Dataset section:
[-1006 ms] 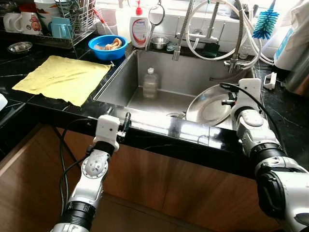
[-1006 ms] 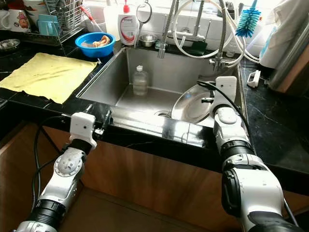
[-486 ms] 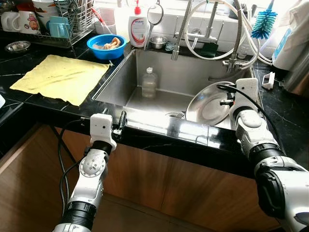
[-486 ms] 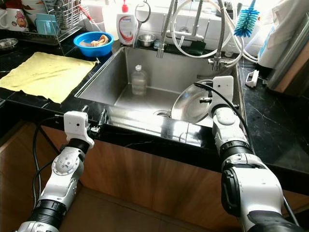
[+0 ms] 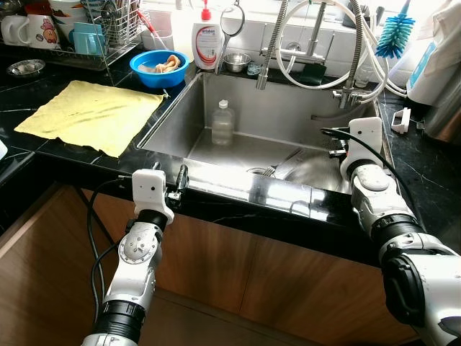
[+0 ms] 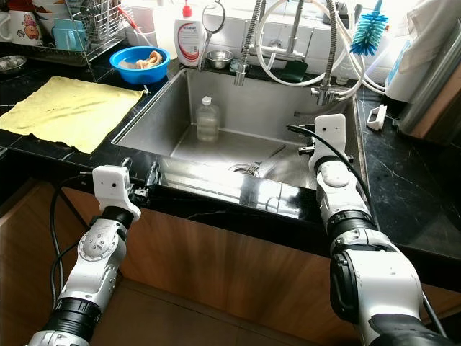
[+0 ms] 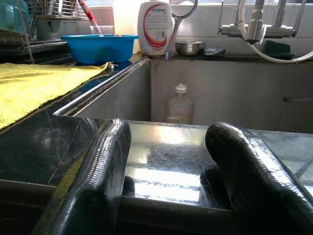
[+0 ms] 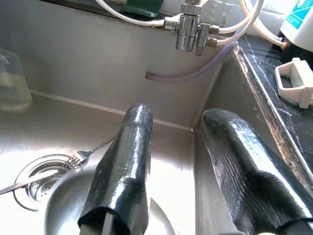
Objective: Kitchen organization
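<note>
My right gripper (image 8: 178, 115) hangs open inside the steel sink (image 5: 180, 115) near its right wall, with nothing between its fingers. Just below it a shiny steel plate (image 8: 58, 210) lies low on the sink floor (image 5: 313, 171). A fork (image 8: 73, 161) rests with its tines by the drain (image 8: 29, 183). A clear plastic bottle (image 5: 223, 124) stands upright at the sink's back left. My left gripper (image 7: 168, 129) is open at the counter's front edge (image 5: 181, 179), in front of the sink, touching nothing.
A yellow cloth (image 5: 90, 115) is spread on the black counter to the left. Behind it are a blue bowl (image 5: 160, 68), a soap bottle (image 5: 207, 43) and a dish rack (image 5: 101, 36). Faucet hoses (image 5: 317, 72) arch over the sink; a blue brush (image 5: 395, 36) stands at the back right.
The steel plate, which leaned up against the sink's right side, now lies low on the sink floor. The left gripper has shifted slightly left along the counter edge.
</note>
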Tool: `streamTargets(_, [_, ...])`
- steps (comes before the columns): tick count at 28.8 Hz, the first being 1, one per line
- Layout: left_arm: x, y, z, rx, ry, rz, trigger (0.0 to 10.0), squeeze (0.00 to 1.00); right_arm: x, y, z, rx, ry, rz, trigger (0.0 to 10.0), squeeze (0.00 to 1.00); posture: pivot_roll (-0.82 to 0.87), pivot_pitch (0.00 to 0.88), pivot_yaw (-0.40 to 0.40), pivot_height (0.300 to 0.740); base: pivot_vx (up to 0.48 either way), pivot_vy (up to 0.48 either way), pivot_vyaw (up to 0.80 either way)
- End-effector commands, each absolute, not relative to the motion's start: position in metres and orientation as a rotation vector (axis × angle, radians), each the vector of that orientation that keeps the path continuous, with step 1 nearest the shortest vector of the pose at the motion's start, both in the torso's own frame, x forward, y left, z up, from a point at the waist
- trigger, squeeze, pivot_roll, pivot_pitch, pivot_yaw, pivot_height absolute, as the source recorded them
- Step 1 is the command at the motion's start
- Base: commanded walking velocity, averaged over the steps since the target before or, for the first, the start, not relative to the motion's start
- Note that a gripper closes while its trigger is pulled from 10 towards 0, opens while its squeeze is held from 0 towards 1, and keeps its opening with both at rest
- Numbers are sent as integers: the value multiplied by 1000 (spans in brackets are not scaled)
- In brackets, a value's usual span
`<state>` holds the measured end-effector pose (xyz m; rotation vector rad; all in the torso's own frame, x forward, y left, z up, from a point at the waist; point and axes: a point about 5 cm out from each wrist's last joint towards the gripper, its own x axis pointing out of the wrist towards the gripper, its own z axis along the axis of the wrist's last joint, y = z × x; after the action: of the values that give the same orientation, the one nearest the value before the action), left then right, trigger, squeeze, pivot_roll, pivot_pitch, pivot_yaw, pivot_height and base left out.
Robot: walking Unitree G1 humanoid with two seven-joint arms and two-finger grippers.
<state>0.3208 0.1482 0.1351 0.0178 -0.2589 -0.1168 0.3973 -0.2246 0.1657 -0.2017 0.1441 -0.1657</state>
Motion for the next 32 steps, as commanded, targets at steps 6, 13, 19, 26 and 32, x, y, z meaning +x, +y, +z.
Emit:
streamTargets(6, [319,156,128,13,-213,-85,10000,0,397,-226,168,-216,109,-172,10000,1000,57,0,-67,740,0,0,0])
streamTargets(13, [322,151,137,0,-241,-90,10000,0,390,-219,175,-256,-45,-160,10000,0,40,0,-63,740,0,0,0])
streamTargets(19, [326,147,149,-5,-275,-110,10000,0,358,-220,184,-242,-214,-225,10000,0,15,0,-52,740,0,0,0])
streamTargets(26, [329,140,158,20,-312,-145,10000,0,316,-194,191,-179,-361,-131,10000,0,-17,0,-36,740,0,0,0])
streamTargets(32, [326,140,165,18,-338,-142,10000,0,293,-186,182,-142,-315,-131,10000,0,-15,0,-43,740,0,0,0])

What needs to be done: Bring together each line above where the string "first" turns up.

Task solution:
- steps (comes before the columns): tick count at 28.8 Hz, the first being 1, one per line
- Base: commanded walking velocity, averaged over the steps since the target before or, for the first, the start, not relative to the motion's start

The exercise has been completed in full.